Tellement autre chose d'ailleurs que je dois passer à l'ultima culpa. N. m'a fait parvenir sans  difficulté serpillière et théière, puis des petits plats... Encouragé par la réussite de l'expérience des "livraisons", j'ai également sollicité A. pour qu'elle aille chercher chez moi une barre fixe, et qu'elle en profite pour aller m'acheter une pile pour ma souris, de l'anti-moustique, et surtout du café. Et du bon, tant qu'à faire... Et donc... je lui ai demandé évidemment le truc qui fonctionne dans l'horrible incarnation du mal capitaliste, et dont je sais qu'on le trouve au Villa Market, un supermarché où l'on trouve les produits de luxe ou importés (elle s'est trompée pour le café deshydraté en version "gold" et "arabica", et m'a apporté un café italien de luxe en poudre, mais il servira après la quarantaine).

Grâce à A., j'ai désormais une barre fixe amovible, qu'on peut positionner à diverses hauteurs dans l'encadrement d'une porte. Plus d'excuse pour repousser l'exercice à plus tard, surtout après 3 cafés capitalistes, il faut donc que je fasse la preuve de mes "compétences" et que l'input soit win-win, sinon je vais perdre des parts d'autoconfiance dans mon propre moi personnel et mon propre corps physique au niveau du ressenti.

Ce ne doit pas non plus être pour rien que j'ai trimballé tout l'été une petite enceinte portative, et une série de petits programmes d'entraînement imprimés et pliés (et usés). On va passer de la beauté à la sueur en moins de deux. Le tapis roulant est là, à me narguer... Non mais il connaît pas Raoul, ce mec.

L'album, Lateralus de Tool a la trépidance qu'il faut, et invite à garder le rythme avec le même acharnement que leur batteur... Au point que je termine trempé et même morveux, après avoir enchaîné les séries avec un enthousiasme qui commence à dépasser mes capacités déclinantes. Mais au moins le jetlag, désormais, je crois qu'il est cuit !

Le détergent qu'on m'a donné pour le sol est concentré et... très légèrement moussant. Ça me fait rêver à une petite bière bien fraîche après tous ces efforts...

Surtout, ne pas oublier d'envoyer par Line le "next day menu" à la réception ... Il faut faut faire un choix entre trois propositions respectivement pour le petit déjeuner, le midi, et le soir. Si je suivais les suggestions qu'on me fait, je pourrais passer mon temps à avaler des frites, du pain blanc, des nouilles, de la purée et des burgers... Depuis le début, je fais comprendre que j'aimerais bien un peu de fraîcheur, et j'allège... et on commence de plus en plus à me mettre de la salade. Tout imbibé de ma reconnaissance et de ma bienveillance nouvelles, je mets des petites fleurs sur le formulaire.
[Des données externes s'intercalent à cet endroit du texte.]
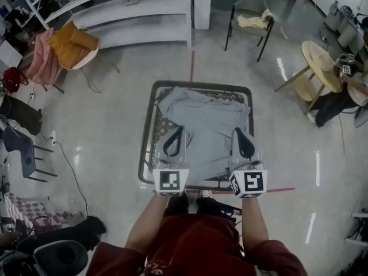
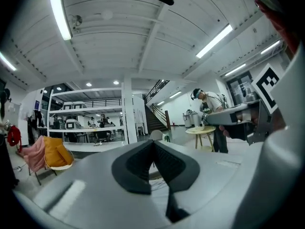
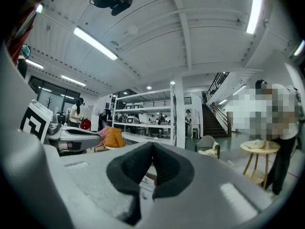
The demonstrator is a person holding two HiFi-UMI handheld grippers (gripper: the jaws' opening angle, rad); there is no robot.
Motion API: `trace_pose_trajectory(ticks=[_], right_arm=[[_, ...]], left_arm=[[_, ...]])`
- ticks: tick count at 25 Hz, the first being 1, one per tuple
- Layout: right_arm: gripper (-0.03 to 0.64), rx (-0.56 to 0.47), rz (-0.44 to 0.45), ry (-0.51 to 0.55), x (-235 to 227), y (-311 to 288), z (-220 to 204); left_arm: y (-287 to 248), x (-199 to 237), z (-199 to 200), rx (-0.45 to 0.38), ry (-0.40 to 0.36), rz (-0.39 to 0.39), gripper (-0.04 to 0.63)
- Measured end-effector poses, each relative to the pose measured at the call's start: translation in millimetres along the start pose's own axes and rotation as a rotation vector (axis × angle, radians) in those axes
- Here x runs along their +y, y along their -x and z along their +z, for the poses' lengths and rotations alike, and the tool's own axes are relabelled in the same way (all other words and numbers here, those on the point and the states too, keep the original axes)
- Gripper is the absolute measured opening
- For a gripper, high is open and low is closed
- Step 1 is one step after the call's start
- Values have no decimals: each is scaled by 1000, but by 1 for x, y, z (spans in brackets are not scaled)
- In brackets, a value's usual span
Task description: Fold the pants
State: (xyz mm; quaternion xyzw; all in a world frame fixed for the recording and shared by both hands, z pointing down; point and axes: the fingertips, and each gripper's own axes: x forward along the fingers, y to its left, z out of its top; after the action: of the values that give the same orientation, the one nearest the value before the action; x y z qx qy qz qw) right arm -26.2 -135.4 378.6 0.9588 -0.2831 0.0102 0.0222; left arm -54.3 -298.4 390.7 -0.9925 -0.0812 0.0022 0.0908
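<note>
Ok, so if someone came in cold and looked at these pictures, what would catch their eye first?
First, the pale grey pants spread over a small dark-framed table at the centre of the head view. At their near edge the left gripper and right gripper sit side by side, both shut. After that, the bright orange cloth on a chair at upper left.

orange cushion (image 1: 72, 43) | grey chair (image 1: 250, 3) | round wooden table (image 1: 319, 59) | white shelving (image 1: 155, 6)
</note>
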Motion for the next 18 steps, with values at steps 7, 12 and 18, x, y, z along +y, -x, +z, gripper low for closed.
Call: trace_pose_trajectory(ticks=[7, 12, 18], right_arm=[[32, 192, 86, 96, -4, 6, -70], [98, 417, 226, 192, -6, 24, -144], [152, 659, 405, 293, -6, 59, -230]], left_arm=[[11, -4, -70, 170, -62, -73, 68], [41, -13, -145, 375, -143, -210, 137], [97, -32, -234, 617, -278, -435, 224]])
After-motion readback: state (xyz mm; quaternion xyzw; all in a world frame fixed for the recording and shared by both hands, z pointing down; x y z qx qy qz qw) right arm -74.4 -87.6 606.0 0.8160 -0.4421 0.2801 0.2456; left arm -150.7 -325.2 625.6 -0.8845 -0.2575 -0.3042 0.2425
C'est bête, mais je suis sûr qu'ici, ça marchera.

Ça y est, encore une prise de conscience qui me tombe sur le cortex : je suis contaminé par l'infirmière. Il faut dire qu'à chaque fois que je lui envoie ma température, elle répond par un petit canard qui tortille les fesses en ayant l'air de péter des petits coeurs. Un petit oison bridé qui procure au fondement une volupté mirifique...

Tout cela ne fait pas oublier que cette douceur affichée en permanence est une gageure, dans un pays où les inégalités et la frustration sont de plus en plus criantes. Elles sont d'ailleurs criées par un groupe de rap qui a déjà fait parler de lui, et qui continue à publier régulièrement. Cette vidéo est la dernière que j'ai vue tout à l'heure. Si on met les sous-titres, on comprend très vite de quoi il retourne, et on remet sa quarantaine en perspective.

1 commentaire

#1  - Marcel-en-quarantaine a dit :

Un autre savoureux billet d'humeur... Je souris aux bons mots et me retrouve dans le déroulement (non pas le "déroulé"...) de ces journées à l'isolement. Te lire, un rituel des plus agréables. Merci Thibaud.